(Data records)
+++++

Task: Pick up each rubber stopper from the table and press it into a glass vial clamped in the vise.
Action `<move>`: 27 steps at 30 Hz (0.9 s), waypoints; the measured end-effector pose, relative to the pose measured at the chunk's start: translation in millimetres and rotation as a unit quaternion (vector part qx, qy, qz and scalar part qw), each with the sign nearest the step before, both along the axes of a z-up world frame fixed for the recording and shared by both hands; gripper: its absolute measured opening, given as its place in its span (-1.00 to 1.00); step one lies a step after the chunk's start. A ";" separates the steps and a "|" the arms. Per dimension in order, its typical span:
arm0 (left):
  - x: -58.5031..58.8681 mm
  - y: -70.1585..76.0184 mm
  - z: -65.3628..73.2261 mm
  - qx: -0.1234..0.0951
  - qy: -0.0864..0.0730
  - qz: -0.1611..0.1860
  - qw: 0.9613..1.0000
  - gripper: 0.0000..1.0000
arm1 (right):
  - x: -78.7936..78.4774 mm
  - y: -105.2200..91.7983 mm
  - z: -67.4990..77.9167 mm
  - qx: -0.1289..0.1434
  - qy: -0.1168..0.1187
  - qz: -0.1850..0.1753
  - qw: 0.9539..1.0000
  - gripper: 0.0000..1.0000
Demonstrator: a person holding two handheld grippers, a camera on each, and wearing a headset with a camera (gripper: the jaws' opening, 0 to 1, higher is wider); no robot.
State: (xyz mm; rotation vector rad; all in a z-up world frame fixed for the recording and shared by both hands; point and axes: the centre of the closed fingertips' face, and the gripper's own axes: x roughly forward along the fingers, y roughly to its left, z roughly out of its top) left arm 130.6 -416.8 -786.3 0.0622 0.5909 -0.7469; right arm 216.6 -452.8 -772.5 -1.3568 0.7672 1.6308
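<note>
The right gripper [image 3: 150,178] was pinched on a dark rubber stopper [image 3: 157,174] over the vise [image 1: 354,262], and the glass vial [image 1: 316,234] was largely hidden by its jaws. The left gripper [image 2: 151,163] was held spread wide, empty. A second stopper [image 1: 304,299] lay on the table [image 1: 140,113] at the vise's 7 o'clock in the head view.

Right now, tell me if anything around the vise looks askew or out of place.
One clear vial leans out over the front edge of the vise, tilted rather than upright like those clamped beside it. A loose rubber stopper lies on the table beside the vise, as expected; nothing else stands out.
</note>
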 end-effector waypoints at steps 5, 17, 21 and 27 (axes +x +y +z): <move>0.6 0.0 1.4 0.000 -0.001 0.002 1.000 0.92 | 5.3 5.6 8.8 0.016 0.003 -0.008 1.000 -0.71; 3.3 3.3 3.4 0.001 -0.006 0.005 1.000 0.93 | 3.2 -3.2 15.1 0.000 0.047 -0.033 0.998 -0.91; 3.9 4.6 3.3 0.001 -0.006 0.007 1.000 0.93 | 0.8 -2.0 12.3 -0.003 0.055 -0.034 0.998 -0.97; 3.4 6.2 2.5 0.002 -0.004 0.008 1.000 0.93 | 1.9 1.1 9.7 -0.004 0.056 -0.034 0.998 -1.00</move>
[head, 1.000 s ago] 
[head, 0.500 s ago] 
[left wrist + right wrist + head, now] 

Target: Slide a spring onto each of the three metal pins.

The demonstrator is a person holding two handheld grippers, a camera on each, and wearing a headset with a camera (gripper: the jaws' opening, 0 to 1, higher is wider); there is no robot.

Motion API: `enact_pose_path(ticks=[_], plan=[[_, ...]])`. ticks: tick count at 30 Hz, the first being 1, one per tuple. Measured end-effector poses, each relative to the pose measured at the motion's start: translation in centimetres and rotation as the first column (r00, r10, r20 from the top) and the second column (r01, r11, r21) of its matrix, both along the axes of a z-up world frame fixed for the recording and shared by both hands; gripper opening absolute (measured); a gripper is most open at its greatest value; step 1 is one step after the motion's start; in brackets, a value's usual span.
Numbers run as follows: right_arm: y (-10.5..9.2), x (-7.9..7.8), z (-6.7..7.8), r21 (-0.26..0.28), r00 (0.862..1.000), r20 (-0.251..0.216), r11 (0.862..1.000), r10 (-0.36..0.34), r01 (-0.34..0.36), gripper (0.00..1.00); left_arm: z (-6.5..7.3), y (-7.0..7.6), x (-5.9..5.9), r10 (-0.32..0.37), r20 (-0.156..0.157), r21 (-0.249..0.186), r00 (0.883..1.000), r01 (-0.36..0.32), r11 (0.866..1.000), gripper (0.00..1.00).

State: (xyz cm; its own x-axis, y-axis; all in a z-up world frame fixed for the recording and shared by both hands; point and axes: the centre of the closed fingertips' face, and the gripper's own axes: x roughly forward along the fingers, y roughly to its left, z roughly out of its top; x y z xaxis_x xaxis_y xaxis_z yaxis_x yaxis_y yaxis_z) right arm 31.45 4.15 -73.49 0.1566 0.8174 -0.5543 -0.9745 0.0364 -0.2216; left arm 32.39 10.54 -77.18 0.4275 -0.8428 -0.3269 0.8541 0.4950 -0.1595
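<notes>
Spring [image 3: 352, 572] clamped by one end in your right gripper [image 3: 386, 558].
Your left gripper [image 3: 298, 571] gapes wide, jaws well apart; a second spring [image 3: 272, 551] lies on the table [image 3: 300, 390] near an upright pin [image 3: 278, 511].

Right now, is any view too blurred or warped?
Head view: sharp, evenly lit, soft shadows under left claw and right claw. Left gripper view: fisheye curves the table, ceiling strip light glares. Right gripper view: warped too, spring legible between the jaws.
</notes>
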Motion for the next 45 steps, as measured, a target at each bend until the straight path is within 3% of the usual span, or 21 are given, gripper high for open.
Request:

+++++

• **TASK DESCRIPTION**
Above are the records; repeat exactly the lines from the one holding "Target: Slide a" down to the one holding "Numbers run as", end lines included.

• **OUTPUT OF THE TASK**
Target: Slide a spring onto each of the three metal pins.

The demonstrator is a person holding two handheld grippers, a camera on each, and wearing a headset with a camera (gripper: the jaws' opening, 0 to 1, higher is wider); there is no robot.

Motion API: `enact_pose_path(ticks=[_], plan=[[_, ...]])`. ticks: tick count at 30 Hz, the first being 1, one per tuple. Measured end-effector poses, each relative to the pose measured at the motion's start: translation in centimetres and rotation as the first column (r00, r10, r20 from the top) and the second column (r01, r11, r21) of its matrix, both along the axes of a z-up world frame fixed for the recording and shared by both hands; gripper opening absolute (measured); a gripper is most open at its greatest value; step 1 is one step after the motion's start; in brackets, a value's usual span.
Numbers run as follows: right_arm: y (-10.5..9.2), x (-7.9..7.8), z (-6.7..7.8), r21 (-0.26..0.28), r00 (0.862..1.000), r20 (-0.251..0.216), r11 (0.862..1.000), r10 (-0.36..0.34), r01 (-0.34..0.36), gripper (0.00..1.00); left_arm: z (-6.5..7.3), y (-7.0..7.6), x (-5.9..5.9), r10 (-0.32..0.37), r20 (-0.156..0.157), r21 (-0.249..0.186), r00 (0.883..1.000), r01 (-0.36..0.32), r11 (0.866..1.000), gripper (0.00..1.00).

Nothing further is required of this output.